Compute 2,3 quartile average in SQL
Asked Answered
S

5

14

I want to write a stored proc in SQL (MySQL) to compute the average of second and third quartiles.

In other words I have records for measurements for how long it takes for an URL to load. Records are (id,url,time) and they are many measurements for each URL. What I'm trying to do is for each URL remove the lowest and top 25% (i.e. lower and upper quartiles) and compute average of the remaining 25%-75% of loading times. And store this into another table.

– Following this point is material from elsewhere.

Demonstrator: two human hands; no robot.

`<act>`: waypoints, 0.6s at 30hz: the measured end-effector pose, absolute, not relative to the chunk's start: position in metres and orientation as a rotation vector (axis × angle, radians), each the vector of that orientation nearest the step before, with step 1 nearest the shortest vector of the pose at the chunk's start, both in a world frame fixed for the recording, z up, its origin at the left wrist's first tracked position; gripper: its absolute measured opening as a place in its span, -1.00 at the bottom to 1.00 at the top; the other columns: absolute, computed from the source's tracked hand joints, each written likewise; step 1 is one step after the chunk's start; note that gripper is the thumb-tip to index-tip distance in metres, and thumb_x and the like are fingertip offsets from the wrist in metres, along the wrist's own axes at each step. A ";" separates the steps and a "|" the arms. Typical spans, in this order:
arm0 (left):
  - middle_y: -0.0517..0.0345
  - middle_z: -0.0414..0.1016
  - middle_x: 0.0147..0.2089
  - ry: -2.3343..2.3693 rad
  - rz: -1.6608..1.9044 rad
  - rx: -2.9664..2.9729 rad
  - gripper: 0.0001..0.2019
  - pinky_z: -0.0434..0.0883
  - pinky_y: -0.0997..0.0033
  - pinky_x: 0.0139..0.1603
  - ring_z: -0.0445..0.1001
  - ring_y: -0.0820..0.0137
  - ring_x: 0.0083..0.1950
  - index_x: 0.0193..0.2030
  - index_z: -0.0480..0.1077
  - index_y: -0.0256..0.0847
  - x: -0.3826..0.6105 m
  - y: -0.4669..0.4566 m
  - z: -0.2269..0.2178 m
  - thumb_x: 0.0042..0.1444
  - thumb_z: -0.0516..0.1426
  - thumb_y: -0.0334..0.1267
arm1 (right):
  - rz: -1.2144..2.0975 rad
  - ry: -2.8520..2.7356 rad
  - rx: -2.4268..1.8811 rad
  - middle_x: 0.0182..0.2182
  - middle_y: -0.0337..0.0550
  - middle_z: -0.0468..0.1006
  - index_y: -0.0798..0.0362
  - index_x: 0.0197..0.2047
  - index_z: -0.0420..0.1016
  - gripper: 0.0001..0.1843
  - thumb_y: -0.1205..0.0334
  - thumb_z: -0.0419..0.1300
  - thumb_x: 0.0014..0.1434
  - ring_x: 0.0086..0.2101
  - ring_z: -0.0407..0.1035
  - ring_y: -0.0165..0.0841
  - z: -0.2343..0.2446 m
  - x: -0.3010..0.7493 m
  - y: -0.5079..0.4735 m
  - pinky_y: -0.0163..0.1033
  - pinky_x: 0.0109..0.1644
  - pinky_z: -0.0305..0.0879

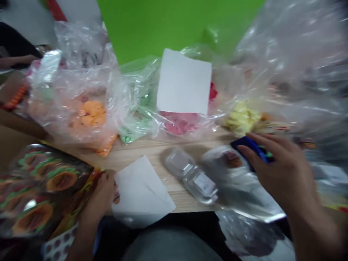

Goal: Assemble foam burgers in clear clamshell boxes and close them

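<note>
The right hand (282, 170) is found curved over a blurred blue object (251, 152), whose long axis slants from upper left to lower right; this hand is the nearer, the left being well apart. The fingers are partly bent, and whether a firm hold is taken cannot be told. The left hand (102, 197) is set against the edge of a glossy patterned foil packet (43, 188); its grip likewise cannot be confirmed. A crumpled silver bag (239, 192) is noted under the right hand, and a creased white paper sheet (141, 190) beside the left. A clear plastic box (190, 177) rests on the wooden table (152, 154). Beyond are ranged a bag of orange pieces (91, 113), a bag of green pieces (138, 108), a bag of pink pieces (179, 123) and a bag of yellow pieces (241, 117), with a white card (184, 81) propped among them before a green backdrop (168, 25).
</note>
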State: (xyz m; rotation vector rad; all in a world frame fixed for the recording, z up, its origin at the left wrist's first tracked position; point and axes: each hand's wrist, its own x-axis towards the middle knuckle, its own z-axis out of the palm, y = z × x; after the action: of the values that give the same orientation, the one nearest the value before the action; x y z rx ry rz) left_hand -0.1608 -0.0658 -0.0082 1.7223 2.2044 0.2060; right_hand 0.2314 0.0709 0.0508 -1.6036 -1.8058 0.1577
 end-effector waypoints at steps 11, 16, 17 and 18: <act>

I saw some examples for this for MS SQL and seemed to be relatively easy. But I have to use MySQL where :

  • LIMIT clause doesn't support percents ( no analogue to select top 25% )
  • LIMIT clause doesn't support its arguments to be variables (only constants)
  • functions don't support dynamic SQL (e.g. PREPARE and EXECUTE )

And I got as far as here :

create procedure G(
  IN val VARCHAR(10)
)
Begin
  select @cnt:=count(*) from test where a=val;
  select  @of:= @cnt /4;
  SELECT @len:= @cnt/2; 
  Prepare stmt from 'select * from test where a="a" LIMIT ?,?';
  execute stmt using @of, @len;
END;

I can write it in PHP but think in SQL it would have much better overall performance. I will appreciate some help very much.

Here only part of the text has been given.